Un restyling che racconta un’identità senza tempo
Un restyling che non è semplice rinnovamento estetico, ma un vero racconto di identità: spazi ripensati per accogliere, far sostare, far respirare a chi arriva un ritmo di vita più lento, più umano, proprio come questa terra insegna da sempre. Sulla facciata della cantina campeggia ora un messaggio chiaro: «Radici in Umbria», quasi un manifesto che sintetizza la filosofia di Lungarotti oggi — mettere al centro non solo il vino, ma lo stile di vita che lo genera e lo accompagna.

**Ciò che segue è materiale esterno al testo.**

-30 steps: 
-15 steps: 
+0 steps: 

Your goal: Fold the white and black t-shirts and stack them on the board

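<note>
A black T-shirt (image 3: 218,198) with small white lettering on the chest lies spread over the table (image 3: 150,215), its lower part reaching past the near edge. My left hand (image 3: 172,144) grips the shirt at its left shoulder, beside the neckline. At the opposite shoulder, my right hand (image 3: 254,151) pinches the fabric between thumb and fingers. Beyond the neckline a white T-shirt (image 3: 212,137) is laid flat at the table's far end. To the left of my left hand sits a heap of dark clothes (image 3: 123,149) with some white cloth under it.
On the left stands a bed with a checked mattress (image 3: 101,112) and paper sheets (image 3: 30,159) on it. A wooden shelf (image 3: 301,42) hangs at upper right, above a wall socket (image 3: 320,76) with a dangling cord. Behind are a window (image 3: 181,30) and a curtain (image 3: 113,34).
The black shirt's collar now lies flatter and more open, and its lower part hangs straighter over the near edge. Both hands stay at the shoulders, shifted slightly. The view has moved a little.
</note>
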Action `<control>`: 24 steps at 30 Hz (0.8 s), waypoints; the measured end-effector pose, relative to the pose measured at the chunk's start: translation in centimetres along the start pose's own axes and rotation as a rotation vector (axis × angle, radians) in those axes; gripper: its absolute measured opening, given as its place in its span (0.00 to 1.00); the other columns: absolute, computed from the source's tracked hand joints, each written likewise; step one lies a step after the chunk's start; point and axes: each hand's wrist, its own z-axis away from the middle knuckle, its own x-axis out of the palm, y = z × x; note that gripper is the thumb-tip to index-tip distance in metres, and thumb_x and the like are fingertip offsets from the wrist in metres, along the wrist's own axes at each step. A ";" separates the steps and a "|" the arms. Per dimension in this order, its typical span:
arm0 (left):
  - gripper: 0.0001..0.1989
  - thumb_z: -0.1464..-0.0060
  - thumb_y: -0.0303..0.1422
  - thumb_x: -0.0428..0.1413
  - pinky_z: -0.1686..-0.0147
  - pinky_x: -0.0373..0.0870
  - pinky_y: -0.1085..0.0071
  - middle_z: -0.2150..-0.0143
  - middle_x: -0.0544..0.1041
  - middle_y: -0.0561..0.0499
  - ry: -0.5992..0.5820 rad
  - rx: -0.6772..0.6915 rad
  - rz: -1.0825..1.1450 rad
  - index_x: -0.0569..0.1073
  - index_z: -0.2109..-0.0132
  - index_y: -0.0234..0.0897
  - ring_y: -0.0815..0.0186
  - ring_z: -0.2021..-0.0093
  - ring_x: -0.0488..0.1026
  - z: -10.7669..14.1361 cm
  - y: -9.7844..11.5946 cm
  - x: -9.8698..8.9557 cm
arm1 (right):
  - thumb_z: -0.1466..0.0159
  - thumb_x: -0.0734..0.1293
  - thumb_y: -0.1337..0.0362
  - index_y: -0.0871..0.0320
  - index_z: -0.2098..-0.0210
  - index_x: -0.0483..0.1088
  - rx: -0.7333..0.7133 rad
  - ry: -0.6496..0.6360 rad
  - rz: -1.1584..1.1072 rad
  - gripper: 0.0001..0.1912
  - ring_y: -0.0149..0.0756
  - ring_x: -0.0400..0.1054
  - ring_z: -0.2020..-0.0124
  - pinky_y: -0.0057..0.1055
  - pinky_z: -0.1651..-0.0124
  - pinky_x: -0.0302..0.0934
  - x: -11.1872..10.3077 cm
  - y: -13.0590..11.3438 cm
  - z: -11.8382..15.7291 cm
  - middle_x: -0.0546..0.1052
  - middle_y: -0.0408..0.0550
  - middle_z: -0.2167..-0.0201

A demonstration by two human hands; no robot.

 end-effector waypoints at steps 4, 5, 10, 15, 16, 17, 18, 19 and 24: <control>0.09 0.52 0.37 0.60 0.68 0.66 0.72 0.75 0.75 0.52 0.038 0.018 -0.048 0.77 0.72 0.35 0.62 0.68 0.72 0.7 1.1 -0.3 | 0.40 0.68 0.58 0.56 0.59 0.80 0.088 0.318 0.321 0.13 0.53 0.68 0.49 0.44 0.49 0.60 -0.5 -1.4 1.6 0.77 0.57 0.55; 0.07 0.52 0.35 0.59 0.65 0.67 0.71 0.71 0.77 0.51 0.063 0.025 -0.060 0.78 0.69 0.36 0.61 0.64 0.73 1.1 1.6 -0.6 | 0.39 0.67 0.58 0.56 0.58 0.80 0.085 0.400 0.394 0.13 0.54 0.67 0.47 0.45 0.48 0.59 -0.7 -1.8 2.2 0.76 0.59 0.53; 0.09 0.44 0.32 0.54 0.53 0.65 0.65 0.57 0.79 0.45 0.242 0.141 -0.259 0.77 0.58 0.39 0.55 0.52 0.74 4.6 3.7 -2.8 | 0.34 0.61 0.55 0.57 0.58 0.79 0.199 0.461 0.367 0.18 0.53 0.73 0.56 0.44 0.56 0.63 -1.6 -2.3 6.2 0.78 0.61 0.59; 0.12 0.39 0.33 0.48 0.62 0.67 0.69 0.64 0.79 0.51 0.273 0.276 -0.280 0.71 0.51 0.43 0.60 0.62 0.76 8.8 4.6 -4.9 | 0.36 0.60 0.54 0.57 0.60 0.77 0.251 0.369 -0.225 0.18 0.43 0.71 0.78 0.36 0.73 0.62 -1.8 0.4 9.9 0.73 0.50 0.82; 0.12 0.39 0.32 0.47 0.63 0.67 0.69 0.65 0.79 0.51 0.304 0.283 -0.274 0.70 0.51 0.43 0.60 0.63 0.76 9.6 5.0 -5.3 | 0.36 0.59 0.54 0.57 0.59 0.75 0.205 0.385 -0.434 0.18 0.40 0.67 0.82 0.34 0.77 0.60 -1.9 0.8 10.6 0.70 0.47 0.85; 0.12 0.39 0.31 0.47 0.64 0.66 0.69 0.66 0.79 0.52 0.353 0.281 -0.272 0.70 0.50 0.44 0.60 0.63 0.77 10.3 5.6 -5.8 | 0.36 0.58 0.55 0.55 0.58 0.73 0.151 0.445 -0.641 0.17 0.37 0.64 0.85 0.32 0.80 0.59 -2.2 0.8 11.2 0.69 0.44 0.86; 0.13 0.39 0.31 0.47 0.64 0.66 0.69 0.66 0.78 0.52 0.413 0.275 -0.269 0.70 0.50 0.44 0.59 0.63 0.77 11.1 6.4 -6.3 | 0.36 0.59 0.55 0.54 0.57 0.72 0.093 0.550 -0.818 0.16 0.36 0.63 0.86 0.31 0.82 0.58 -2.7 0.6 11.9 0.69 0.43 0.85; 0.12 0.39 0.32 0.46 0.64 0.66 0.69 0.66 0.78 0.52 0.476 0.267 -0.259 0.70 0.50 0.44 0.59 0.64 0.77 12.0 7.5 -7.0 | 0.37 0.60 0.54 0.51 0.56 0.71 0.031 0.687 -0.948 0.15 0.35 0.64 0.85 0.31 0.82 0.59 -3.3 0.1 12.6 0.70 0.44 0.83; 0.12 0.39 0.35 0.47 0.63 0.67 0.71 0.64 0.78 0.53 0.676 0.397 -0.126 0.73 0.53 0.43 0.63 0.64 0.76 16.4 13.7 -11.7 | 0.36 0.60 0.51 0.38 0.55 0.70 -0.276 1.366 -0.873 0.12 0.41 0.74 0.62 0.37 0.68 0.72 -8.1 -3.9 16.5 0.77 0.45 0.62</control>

Enoteca rinnovata e vini iconici in chiave contemporanea
Il progetto di restyling, avviato nel 2024 e coronato in questa stagione, ha trasformato gli esterni e gli interni con un’eleganza misurata. L’Enoteca, fulcro dell’esperienza di degustazione e acquisto, si presenta oggi come uno scrigno luminoso dove le etichette iconiche — Rubesco 62 e Torre di Giano 62 — si offrono in versioni rinnovate, più fresche e immediate, ma sempre figlie di una classicità senza tempo.
Un progetto familiare che guarda lontano
«Questo restyling è un nuovo tassello del nostro percorso di rinnovamento iniziato con il Progetto 1962. Vogliamo proiettare il nostro brand nel futuro senza dimenticare la nostra storia e i valori di famiglia, territorio, autenticità», racconta Chiara Lungarotti, amministratore delegato e custode di una tradizione di famiglia che attraversa tre generazioni.
Esperienze slow tra vigneti, arte e cultura
Nei mesi estivi, Lungarotti diventa una meta da vivere a passo lento: dai wine tour ai picnic tra i filari, fino al trekking tra le vigne, ogni attività invita a riscoprire la natura dell’Umbria, ritrovare il gusto della convivialità e del tempo condiviso. E per chi vuole approfondire, a pochi passi dalla cantina, il Museo del Vino e il Museo dell’Olivo e dell’Olio sono due gemme culturali che raccontano l’intreccio tra arte, tradizione contadina e civiltà del vino.
Un invito a fermarsi e riscoprire la semplicità
In un’epoca in cui la fretta sembra dettare ogni agenda, Lungarotti ricorda a tutti quanto sia prezioso fermarsi, respirare e celebrare la bellezza semplice di un calice di vino, gustato sotto un pergolato, tra colline senza tempo.